* _Work instruction_
Count every line of the data that includes "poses". State only the number.

== Segment start ==

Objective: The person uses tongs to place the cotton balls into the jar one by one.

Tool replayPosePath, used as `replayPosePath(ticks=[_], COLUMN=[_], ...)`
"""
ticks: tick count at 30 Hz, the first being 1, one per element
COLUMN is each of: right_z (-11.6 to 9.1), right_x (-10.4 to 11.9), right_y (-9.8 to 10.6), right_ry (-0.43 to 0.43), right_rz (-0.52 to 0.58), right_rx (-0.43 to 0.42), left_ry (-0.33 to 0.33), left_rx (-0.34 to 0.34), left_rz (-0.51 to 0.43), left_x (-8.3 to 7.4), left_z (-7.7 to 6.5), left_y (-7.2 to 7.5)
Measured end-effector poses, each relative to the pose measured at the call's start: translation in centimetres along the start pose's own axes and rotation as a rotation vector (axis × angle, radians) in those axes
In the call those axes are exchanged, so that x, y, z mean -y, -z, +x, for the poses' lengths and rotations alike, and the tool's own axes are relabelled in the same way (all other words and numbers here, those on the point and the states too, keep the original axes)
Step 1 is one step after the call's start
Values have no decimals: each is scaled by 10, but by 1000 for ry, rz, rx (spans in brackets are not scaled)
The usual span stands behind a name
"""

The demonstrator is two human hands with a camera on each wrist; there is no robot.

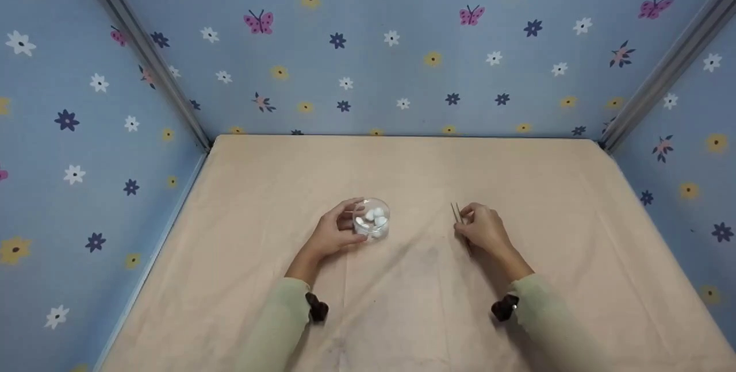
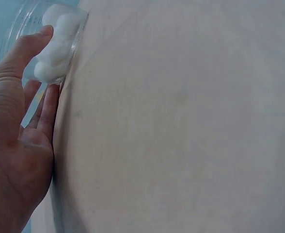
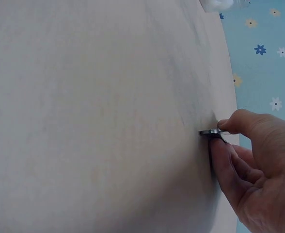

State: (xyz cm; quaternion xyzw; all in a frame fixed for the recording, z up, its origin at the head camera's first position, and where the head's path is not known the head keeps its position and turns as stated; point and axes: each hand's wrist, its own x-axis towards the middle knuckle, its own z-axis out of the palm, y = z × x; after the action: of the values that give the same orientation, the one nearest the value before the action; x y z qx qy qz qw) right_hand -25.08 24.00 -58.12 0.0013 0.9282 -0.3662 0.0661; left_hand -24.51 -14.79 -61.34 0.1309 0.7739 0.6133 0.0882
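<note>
Near the middle of the table, my left hand (image 1: 332, 233) holds a clear jar (image 1: 375, 201) from its left side, thumb in front and fingers behind. Several white cotton balls (image 1: 378, 214) lie inside it. In the left wrist view the thumb presses on the clear wall, with the cotton balls (image 2: 60, 48) showing through. To the right of the jar, my right hand (image 1: 487, 233) pinches a pair of metal tweezers (image 1: 456, 210) between thumb and fingers. Their two thin tips point away from me, slightly apart. The right wrist view shows the tweezers' metal end (image 3: 209, 132), low over the cloth.
A beige cloth (image 1: 276, 171) with faint creases covers the table. Blue flowered panels (image 1: 368, 61) stand along its back and both sides, with grey metal posts (image 1: 144, 56) at the back corners. Dark wrist devices (image 1: 317, 307) sit at both sleeve cuffs.
</note>
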Motion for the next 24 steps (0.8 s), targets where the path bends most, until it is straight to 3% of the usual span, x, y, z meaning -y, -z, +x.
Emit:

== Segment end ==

* _Task solution_
2